Lisa Ramsden, a Greenpeace senior climate campaigner in North Carolina, said that Regan developed a “mixed record on environmental justice issues” by failing to protect communities from the health impacts of living near hog farms, which are major polluters in the state. She also cited his approval of many operating permits for carbon-intensive wood pellet mills, which can emit harmful pollutants like particulate matter and nitrogen oxides. One 2018 study found that every wood pellet mill in North and South Carolina was located in a low-income community of color; in North Carolina the facilities are concentrated in the rural northeastern corner of the state.

“Going forward, Regan and the rest of the Biden-Harris administration need to pair their lofty rhetoric on environmental justice with consistent action,” said Ramsden. (The Biden-Harris administration did not respond to Grist’s requests for comment.)

A logging truck enters a wood pellet plant in Ahoskie, NC. Joby Warrick / The Washington Post via Getty Images

Elizabeth Haddix, a managing attorney at the Lawyers’ Committee for Civil Rights Under Law, concurred with Ramsden. She faulted Regan for renewing permits allowing hog farms to use older manure management systems that often lead to liquefied manure flowing over into nearby waterways.

Haddix was a lead attorney in a lawsuit against Regan’s DEQ, alleging that the state’s general permitting process for hog farms disproportionately burdened communities of color, which are more likely to be concentrated around the farms.

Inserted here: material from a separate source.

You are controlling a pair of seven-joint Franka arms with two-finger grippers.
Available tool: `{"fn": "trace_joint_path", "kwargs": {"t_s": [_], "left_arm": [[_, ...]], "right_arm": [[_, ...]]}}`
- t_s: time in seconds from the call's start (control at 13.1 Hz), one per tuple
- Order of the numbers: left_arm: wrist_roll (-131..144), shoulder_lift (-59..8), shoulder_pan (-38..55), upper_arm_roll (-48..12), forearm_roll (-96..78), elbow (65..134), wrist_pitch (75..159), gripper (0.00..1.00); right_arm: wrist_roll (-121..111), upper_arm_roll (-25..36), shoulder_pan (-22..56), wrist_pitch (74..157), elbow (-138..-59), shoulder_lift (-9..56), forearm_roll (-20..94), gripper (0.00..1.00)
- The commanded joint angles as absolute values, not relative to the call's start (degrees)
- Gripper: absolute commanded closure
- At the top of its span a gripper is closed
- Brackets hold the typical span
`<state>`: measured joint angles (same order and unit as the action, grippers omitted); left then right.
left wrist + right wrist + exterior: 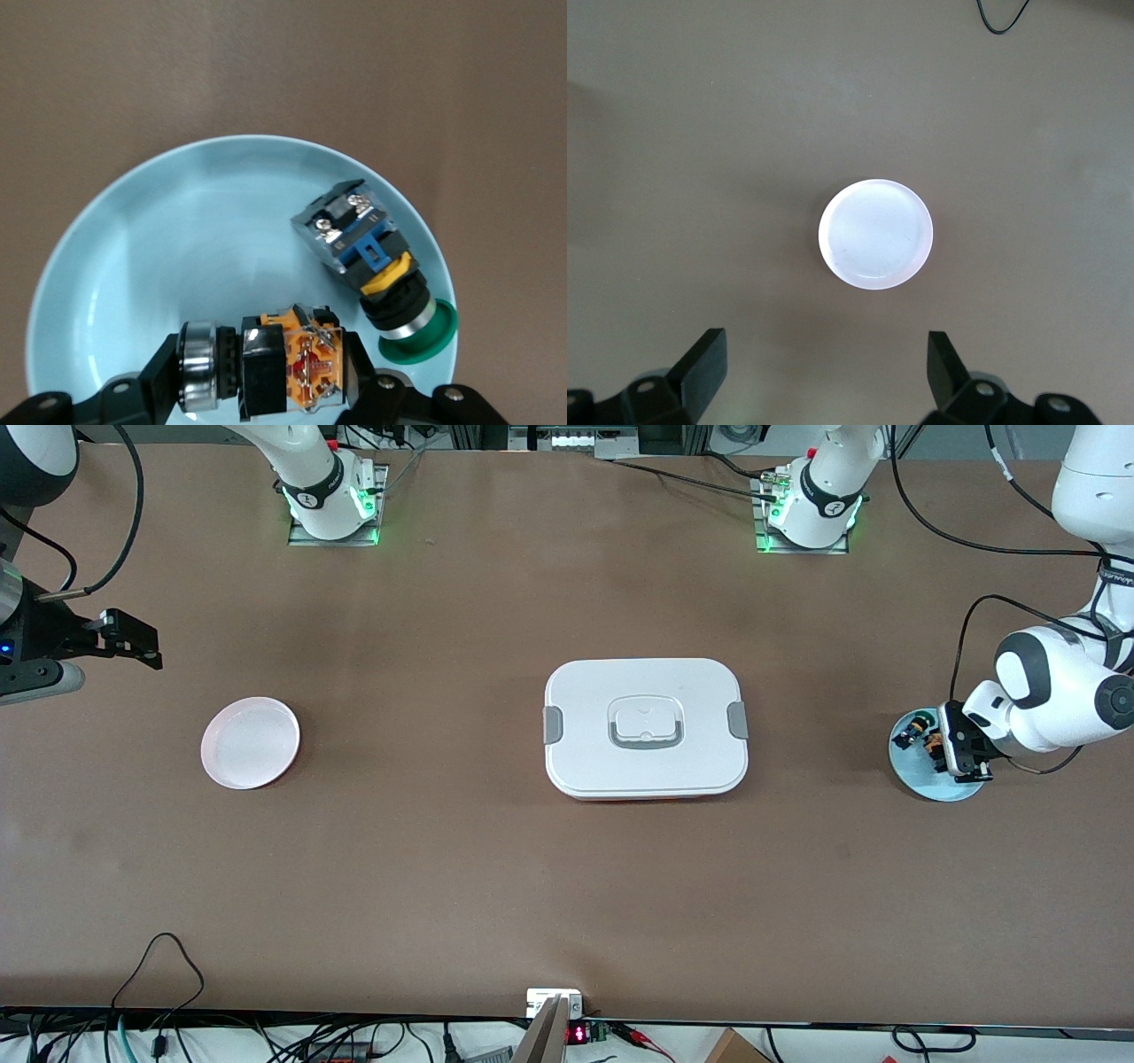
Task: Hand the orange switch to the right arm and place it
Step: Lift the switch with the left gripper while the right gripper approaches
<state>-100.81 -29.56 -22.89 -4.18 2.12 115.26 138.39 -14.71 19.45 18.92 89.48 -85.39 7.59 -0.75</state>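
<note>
Brown worktop [461, 850], cables along the edges. White lidded box [645, 728] mid-worktop as landmark, lid on, grey latches at both ends.

Toward the left arm's end from the box: pale blue plate [921, 778]. Orange switch [266, 367] lying on its side in the plate, metal ring at one end, orange block at the other. Left gripper [964, 755] down at the plate, fingers [151, 381] set on either side of the switch and right against it; cannot tell whether actually clamped or just bracketing. Second switch [376, 266], blue body with green cap, also on its side in the same plate, just beside the orange one, not touching it; cap out by the plate rim.

Toward the right arm's end from the box: pink-white plate [251, 742], well apart from the box. Right gripper [128, 640] up in the air near that end of the worktop, waiting, fingers [700, 367] spread wide, holding nothing; plate centred in the right wrist view between them.
</note>
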Motion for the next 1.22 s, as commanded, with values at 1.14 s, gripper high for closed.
{"fn": "trace_joint_path", "kwargs": {"t_s": [1.14], "left_arm": [[-99.84,-28.39,-21.02,-27.41,-51.81,94.75,98.16,0.70]], "right_arm": [[-23.13,19.07,18.19,85.79,-85.87,12.56,28.07,0.00]]}}
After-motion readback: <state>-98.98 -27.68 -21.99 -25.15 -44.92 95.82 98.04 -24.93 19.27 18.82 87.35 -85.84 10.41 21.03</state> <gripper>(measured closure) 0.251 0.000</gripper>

The settlement required that the DEQ implement at least one year of ambient air quality and surface water monitoring in and around Duplin County, the region most heavily affected by pollution from swine waste. It also mandated that the DEQ publish an annual report with data from hog farm activity about the number of community complaints, DEQ investigations, and resolutions or fines levied.

The day after the lawsuit was settled, Regan announced the formation of the Environmental Justice and Equity Board, marking the start of a more community-centered approach to the agency’s work, in some advocates’ eyes. Nevertheless, the permits allowing hog farmers to continue using older and more polluting waste management systems continued.

“When we asked his agency to deny permits to facilities using this system, which were located in communities that are predominantly people of color, he told us that he couldn’t,” Haddix told Grist.

Instead of canceling permits, Regan has fined several farms for hundreds of thousands of dollars cumulatively for pollution in the year since the lawsuit concluded. Though he recently dropped a $90,000 fine on a polluting hog farm — the biggest fine for a North Carolina hog farm since 2012 — hog industry representatives publicly applauded Regan’s nomination to head the EPA and thanked him for supporting the industry.

“We look forward to working with him on issues of importance to U.S. pork producers, as we continue to produce the highest-quality, most affordable, and nutritious protein in the world,” said National Pork Producers Council President Howard Roth in a public statement.

Haddix believes that Regan’s friendly relationship with hog farmers was a result of their economic importance to the state: The industry employs nearly 20,000 people. She hopes he’ll “stand in his boots and take the courageous positions” in his new position.

Muhammed agreed, and she emphasized that the fight for environmental justice in North Carolina began before Regan and will continue after he’s gone.

“We’re still having meetings with [DEQ] about permits where they are not considering the cumulative impact, as well as the disproportionate impact on environmental justice communities,” she said. “We just have to get them to understand that enough is enough. If somebody already owns five toxic sites, why do they need a sixth?”

Overall, Muhammed is pleased with Regan’s transformation of the DEQ and is excited to see equity and justice being valued by national leaders.

“There’s got to be some teeth to the leadership and changemakers over at the EPA for them to be able to make the decisions that we’ll need to protect the people and environment in this country,” she added. “[Regan] is well-able to do the job, and we in North Carolina are excited for him.”